Having my tumor marker go down, I realized that I needed to read the expert report. This is the report provided by “experts” across the country evaluating my case and giving their opinion. I received the report about a month ago and I read the first page and handed it to Jim telling him to hide this from me. This report had a cover sheet telling me that I had few options and my cancer will continue to be resistant. The report said the chemo would stop working, cancer would grow, and I should consider stopping chemo. Palliative care is what I am doing now as I know I have no standard options. We are in uncharted territory.  I refuse to accept this death sentence. I know and understand there is no cure for my cancer and the likelihood of it returning is high. I also know a lot about myself and my body. These experts are looking at me on paper and making a decision based on facts provided in the report. I took a deep breath and looked at the specifics. They were missing two key items which are all the “rage” in chemo treatment: Votrient and low dose chemo. These were both presented at the big ASCO conference in June. Either they quickly reviewed my case or didn’t give it the attention it deserved or really could not think outside the box. I did review their other suggestions which we had already talked to my UCLA doc about. I decided there is something to be said for meeting a doc face to face. There is also something to be said for keeping your hope, your motivation, and your purpose for living. These experts made no mention of my husband, son, family, or friends. These are pieces of me which motivate me to face another chemo each week.
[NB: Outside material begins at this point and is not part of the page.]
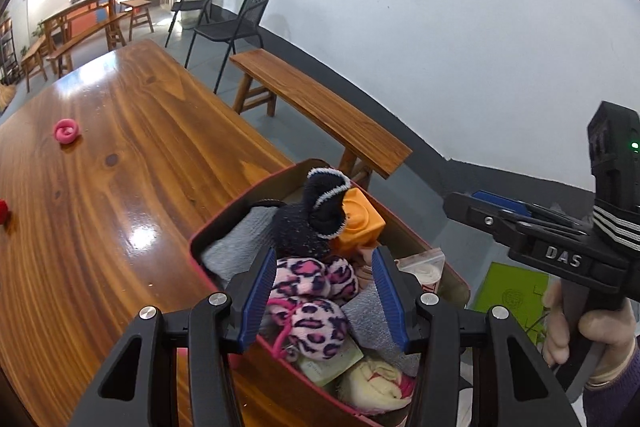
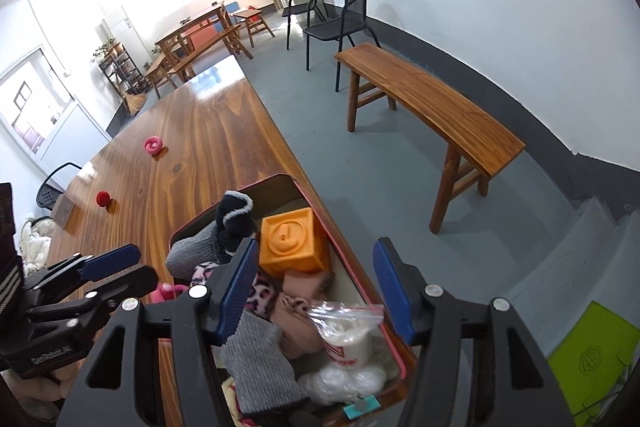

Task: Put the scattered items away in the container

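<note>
A red-rimmed box (image 1: 240,201) (image 2: 280,179) at the table's near right edge holds socks, an orange block (image 1: 360,223) (image 2: 294,241), a pink leopard-print sock (image 1: 316,291), grey socks (image 2: 260,359) and a plastic bag (image 2: 348,327). My left gripper (image 1: 326,295) is open and empty above the leopard sock. My right gripper (image 2: 316,291) is open and empty above the box's right side. A pink coiled item (image 1: 66,132) (image 2: 153,145) and a red ball (image 2: 103,199) (image 1: 3,211) lie on the table further off.
The wooden table (image 1: 120,167) (image 2: 208,139) stretches away to the left. A wooden bench (image 1: 320,107) (image 2: 432,111) and black chairs (image 2: 340,15) stand on the floor to the right. A green mat (image 2: 592,359) lies on the floor.
</note>
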A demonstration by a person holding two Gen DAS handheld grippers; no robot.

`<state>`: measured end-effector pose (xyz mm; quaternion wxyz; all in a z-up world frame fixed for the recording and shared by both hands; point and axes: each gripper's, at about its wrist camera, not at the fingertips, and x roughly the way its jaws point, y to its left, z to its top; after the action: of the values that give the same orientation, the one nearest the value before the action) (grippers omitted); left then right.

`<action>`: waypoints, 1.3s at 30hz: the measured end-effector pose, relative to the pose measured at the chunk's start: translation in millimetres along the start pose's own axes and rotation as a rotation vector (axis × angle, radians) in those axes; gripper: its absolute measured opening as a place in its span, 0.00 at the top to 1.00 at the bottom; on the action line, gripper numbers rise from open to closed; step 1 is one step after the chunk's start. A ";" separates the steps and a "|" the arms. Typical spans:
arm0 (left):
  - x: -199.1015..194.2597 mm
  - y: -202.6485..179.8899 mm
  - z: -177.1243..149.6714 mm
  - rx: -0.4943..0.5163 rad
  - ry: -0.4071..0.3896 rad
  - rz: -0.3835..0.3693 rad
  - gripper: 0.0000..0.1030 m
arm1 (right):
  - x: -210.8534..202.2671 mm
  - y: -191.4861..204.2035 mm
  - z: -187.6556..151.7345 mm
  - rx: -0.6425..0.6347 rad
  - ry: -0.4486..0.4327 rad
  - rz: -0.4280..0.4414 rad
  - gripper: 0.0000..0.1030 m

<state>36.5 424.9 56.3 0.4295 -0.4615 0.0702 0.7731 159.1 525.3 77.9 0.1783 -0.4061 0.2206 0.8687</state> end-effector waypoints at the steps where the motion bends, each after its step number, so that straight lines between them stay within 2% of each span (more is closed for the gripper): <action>1: 2.0 1.1 -0.8 -0.006 -0.003 -0.006 0.50 | -2.0 -3.1 -1.6 0.008 0.001 -0.001 0.38; 5: 0.7 25.8 -0.5 -0.076 -0.008 0.028 0.50 | -5.6 -5.0 -11.7 0.009 0.010 0.010 0.38; 10: -20.9 72.7 -6.2 -0.181 -0.049 0.122 0.48 | -4.7 13.5 -26.1 -0.011 0.036 0.089 0.38; 12: -35.2 95.7 -13.2 -0.237 -0.069 0.169 0.39 | -3.6 31.7 -30.8 -0.047 0.040 0.133 0.38; 14: -47.5 115.9 -22.0 -0.294 -0.084 0.205 0.17 | -0.8 53.0 -33.5 -0.097 0.054 0.192 0.38; 17: -63.8 145.4 -36.8 -0.382 -0.103 0.272 0.12 | 7.8 94.0 -39.5 -0.188 0.079 0.277 0.38; 19: -74.4 164.8 -48.2 -0.435 -0.106 0.308 0.00 | 21.2 125.8 -46.8 -0.255 0.120 0.318 0.38; 24: -97.5 197.8 -74.9 -0.502 -0.106 0.353 0.00 | 55.4 183.7 -64.8 -0.358 0.200 0.370 0.38; 27: -104.6 213.5 -85.5 -0.525 -0.095 0.359 0.00 | 82.5 208.3 -71.6 -0.385 0.243 0.346 0.38; 32: -114.6 238.7 -101.5 -0.533 -0.092 0.364 0.00 | 130.2 225.8 -79.0 -0.391 0.304 0.217 0.38; 38: -115.7 270.3 -105.4 -0.558 -0.076 0.344 0.00 | 155.6 232.0 -79.2 -0.446 0.286 0.072 0.39; 39: -114.1 274.4 -104.6 -0.556 -0.074 0.339 0.00 | 158.1 233.2 -79.4 -0.451 0.287 0.056 0.43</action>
<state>-71.7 133.2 6.5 0.1545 -0.5144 -0.0833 0.8394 -1.1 308.4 -36.0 0.0260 -0.5483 0.0560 0.8340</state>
My drive and desire to stay alive cannot be measured or even comprehended unless you know me. I think back to the expert at Cedars who shook his head in disbelief when he read and counted the number of chemo treatments, reviewed my current blood work, and looked at my face. He acknowledged that I did not look like a cancer patient. Now, there are days without make up when the gray pastiness creeps out of the makeup, but I have convinced myself even in my worse days that I am a wife, mom, sister, daughter, and a friend and not just a cancer patient.

 

As a new friend and fellow warrior said, “you have a powerful name and I can see you are riding the ‘F-in’ wave and refusing to give up.” This is true and we are more than just what reads on a paper. I am lucky to have a team of doctors, nurses, and scientists who understand me as a person instead of just a cancer patient. So, I will continue to enjoy these new moments as much as I can. I cannot think about the tomorrows, but only today. I will enjoy the sunshine (still with a mask in crowds) and my countdown to freedom from pneumonia continues. ENJOY THE SUMMER FUN!